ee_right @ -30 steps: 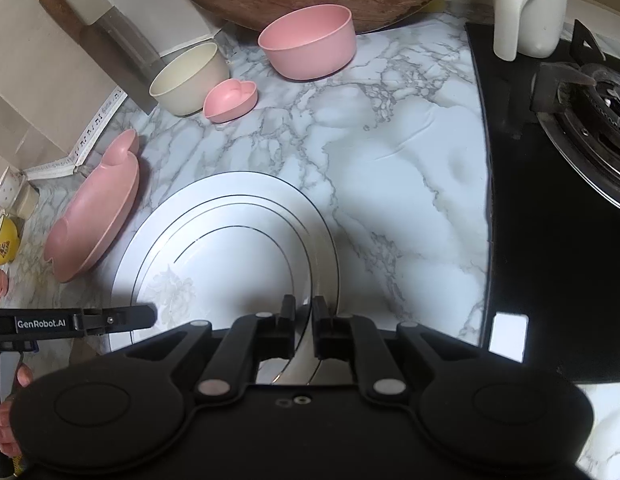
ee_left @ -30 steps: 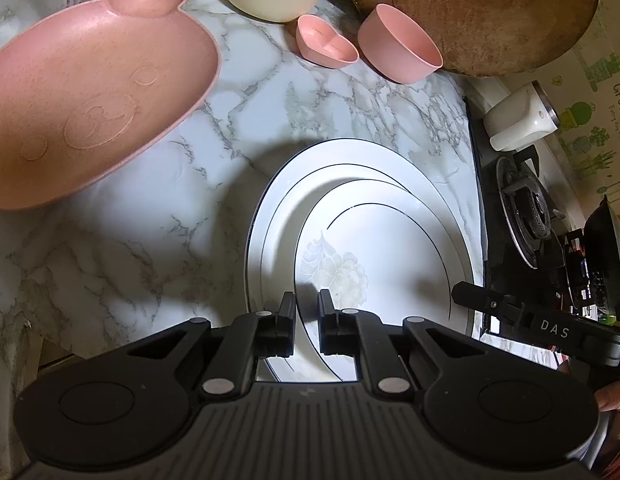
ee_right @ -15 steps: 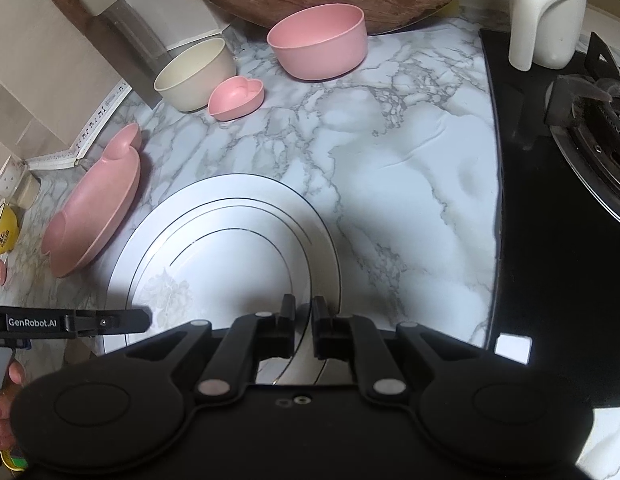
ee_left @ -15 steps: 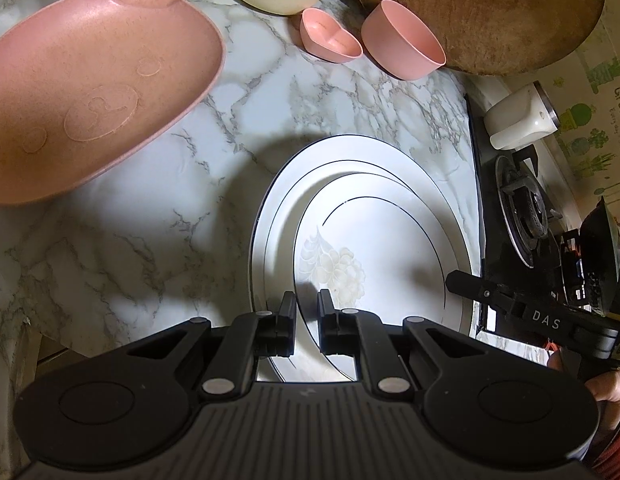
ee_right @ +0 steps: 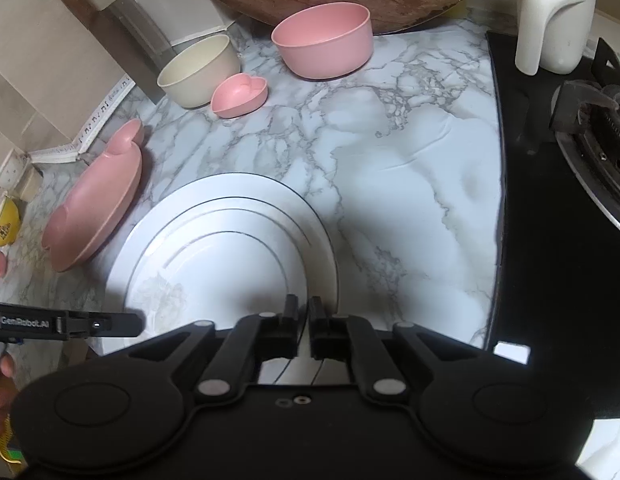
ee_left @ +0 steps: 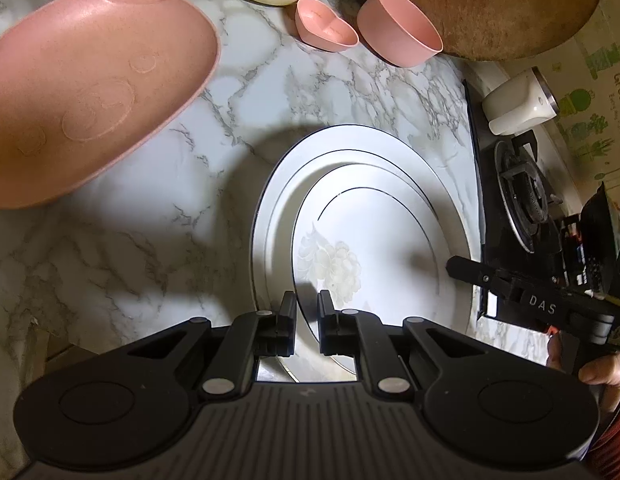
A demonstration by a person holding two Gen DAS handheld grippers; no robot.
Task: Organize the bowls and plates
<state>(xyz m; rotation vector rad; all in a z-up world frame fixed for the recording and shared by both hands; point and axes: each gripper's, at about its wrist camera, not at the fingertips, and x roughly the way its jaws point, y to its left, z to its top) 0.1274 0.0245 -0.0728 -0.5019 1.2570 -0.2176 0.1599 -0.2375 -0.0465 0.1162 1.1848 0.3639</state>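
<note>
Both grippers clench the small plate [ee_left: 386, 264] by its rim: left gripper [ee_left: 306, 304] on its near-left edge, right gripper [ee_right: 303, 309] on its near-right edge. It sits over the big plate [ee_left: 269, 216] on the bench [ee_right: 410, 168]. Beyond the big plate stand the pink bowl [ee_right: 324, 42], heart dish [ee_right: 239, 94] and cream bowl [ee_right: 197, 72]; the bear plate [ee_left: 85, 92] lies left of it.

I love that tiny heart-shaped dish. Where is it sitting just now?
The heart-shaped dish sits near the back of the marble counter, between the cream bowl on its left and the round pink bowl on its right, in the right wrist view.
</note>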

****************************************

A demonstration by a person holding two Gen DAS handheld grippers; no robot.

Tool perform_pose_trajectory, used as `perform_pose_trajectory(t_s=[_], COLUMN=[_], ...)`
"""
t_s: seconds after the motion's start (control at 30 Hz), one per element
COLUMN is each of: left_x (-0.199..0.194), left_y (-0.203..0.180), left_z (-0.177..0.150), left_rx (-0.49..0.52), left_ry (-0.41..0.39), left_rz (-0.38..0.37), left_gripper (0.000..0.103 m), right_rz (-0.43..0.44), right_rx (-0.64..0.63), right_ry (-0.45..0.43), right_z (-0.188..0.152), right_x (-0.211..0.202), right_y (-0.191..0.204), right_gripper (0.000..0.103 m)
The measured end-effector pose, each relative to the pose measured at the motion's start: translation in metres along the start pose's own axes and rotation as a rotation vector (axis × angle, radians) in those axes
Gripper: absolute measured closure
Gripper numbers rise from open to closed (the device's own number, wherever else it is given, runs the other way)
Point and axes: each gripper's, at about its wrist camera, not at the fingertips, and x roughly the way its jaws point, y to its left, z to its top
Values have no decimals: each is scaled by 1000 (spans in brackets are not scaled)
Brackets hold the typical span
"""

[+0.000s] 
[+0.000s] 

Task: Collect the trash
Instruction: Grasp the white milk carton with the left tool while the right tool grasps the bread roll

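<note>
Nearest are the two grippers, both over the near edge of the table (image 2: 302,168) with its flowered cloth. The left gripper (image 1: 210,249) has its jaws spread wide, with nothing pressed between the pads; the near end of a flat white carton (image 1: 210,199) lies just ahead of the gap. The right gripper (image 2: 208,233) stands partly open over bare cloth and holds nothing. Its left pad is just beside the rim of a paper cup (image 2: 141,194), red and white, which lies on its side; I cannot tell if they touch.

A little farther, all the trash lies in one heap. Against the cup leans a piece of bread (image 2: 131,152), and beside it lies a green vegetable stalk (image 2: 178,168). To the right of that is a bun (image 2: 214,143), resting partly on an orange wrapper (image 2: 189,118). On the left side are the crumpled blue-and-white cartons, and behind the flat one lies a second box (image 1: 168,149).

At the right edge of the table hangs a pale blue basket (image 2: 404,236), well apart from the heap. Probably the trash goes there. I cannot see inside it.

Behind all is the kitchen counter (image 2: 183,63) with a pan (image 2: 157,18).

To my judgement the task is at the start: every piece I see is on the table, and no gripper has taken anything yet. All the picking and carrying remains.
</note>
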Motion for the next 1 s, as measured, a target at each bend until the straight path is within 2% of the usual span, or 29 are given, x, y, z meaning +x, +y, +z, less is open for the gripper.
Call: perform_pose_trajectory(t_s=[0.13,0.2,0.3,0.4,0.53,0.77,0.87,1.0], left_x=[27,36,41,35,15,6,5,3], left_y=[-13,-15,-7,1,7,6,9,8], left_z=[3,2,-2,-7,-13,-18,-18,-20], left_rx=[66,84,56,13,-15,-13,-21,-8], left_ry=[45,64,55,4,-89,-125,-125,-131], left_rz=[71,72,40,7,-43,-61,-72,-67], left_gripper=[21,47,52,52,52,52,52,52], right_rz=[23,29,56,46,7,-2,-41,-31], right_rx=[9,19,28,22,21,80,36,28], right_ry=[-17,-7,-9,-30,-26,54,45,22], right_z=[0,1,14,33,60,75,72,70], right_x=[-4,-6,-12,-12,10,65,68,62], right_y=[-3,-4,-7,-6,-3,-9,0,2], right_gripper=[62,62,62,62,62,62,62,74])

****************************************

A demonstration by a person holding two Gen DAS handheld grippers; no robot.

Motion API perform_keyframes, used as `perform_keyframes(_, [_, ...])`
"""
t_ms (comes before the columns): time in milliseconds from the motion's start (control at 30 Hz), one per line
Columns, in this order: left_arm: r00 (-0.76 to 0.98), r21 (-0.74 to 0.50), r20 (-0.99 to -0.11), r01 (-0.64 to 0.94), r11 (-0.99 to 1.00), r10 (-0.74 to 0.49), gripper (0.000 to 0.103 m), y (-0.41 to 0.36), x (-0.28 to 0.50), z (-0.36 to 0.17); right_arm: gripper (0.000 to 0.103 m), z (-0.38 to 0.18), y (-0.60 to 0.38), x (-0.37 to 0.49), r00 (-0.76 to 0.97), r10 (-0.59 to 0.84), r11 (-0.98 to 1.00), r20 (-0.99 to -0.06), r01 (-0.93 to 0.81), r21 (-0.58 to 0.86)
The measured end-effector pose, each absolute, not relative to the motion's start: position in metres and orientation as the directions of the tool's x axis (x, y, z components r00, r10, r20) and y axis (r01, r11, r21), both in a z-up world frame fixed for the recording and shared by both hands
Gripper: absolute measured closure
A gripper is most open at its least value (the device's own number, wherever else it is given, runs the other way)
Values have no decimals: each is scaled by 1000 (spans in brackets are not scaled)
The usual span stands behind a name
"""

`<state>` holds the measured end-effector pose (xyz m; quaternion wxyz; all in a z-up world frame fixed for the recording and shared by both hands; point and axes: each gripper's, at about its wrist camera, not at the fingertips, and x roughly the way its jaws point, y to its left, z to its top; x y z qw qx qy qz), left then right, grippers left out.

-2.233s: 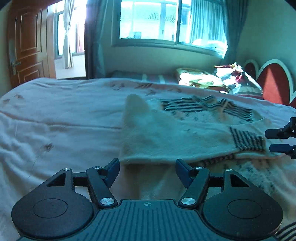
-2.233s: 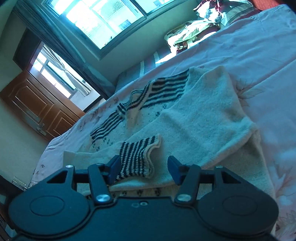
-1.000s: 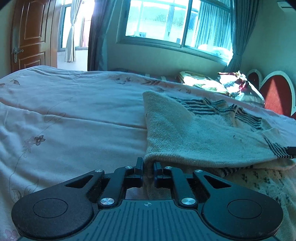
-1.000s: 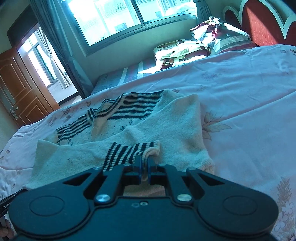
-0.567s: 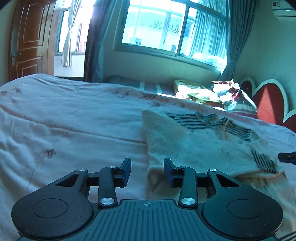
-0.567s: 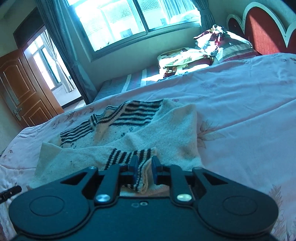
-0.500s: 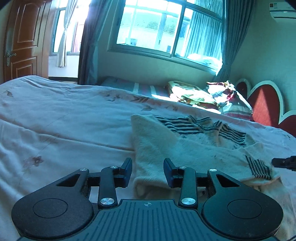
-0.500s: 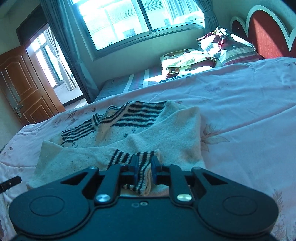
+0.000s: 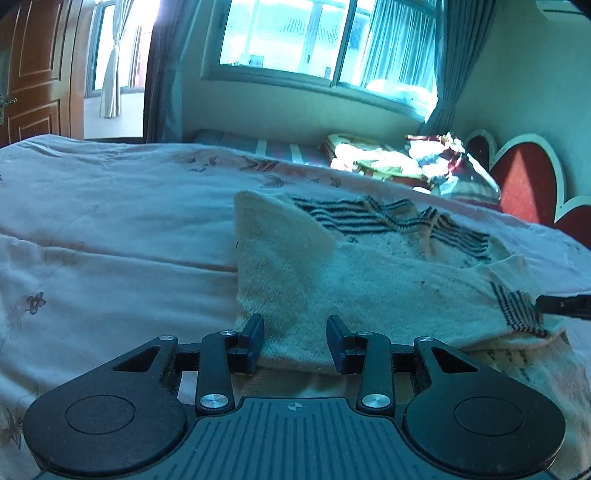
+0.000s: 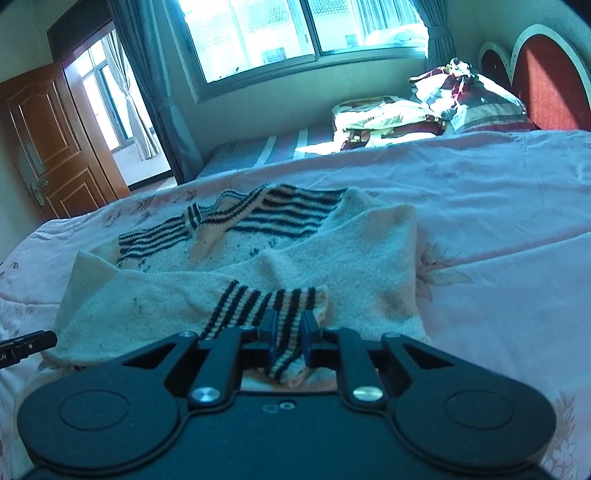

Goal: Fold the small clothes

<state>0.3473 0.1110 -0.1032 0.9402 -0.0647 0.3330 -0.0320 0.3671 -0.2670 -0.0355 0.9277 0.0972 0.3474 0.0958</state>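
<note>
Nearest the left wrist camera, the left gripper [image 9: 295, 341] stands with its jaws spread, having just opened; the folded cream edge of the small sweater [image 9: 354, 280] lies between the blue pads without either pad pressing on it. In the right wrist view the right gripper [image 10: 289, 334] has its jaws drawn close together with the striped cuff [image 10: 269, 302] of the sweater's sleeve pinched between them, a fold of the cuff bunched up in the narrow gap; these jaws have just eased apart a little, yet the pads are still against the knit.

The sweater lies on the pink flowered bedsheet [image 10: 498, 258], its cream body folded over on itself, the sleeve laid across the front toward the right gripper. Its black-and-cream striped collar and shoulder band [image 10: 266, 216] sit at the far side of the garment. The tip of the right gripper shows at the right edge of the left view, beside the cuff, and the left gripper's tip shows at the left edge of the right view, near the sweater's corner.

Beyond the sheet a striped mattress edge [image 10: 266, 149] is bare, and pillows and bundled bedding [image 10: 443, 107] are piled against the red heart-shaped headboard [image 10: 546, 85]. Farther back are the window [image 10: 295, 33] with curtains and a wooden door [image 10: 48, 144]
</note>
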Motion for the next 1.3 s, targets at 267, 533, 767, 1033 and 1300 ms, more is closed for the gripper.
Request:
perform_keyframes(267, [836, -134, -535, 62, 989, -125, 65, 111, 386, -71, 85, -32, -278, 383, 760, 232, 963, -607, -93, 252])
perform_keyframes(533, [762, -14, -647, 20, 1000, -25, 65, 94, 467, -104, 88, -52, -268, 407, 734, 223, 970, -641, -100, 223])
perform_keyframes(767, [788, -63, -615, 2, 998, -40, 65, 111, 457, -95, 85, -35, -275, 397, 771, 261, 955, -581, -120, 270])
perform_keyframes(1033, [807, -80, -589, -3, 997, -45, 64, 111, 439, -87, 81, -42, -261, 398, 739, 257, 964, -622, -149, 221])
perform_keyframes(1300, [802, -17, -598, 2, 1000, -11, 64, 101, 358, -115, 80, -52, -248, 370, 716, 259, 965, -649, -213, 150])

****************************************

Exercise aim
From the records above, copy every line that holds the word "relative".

Worked solution
The measured end-effector pose, each relative to the pose measured at the motion's start: translation in metres along the start pose's own axes and rotation as a rotation vector (axis × angle, radians) in those axes
The measured end-effector pose, each absolute, not relative to the motion's start: position in metres and orientation as the directions of the tool's x axis (x, y, z components r00, r10, r20) and y axis (r01, r11, r21), both in a z-up world frame fixed for the recording and shared by both hands

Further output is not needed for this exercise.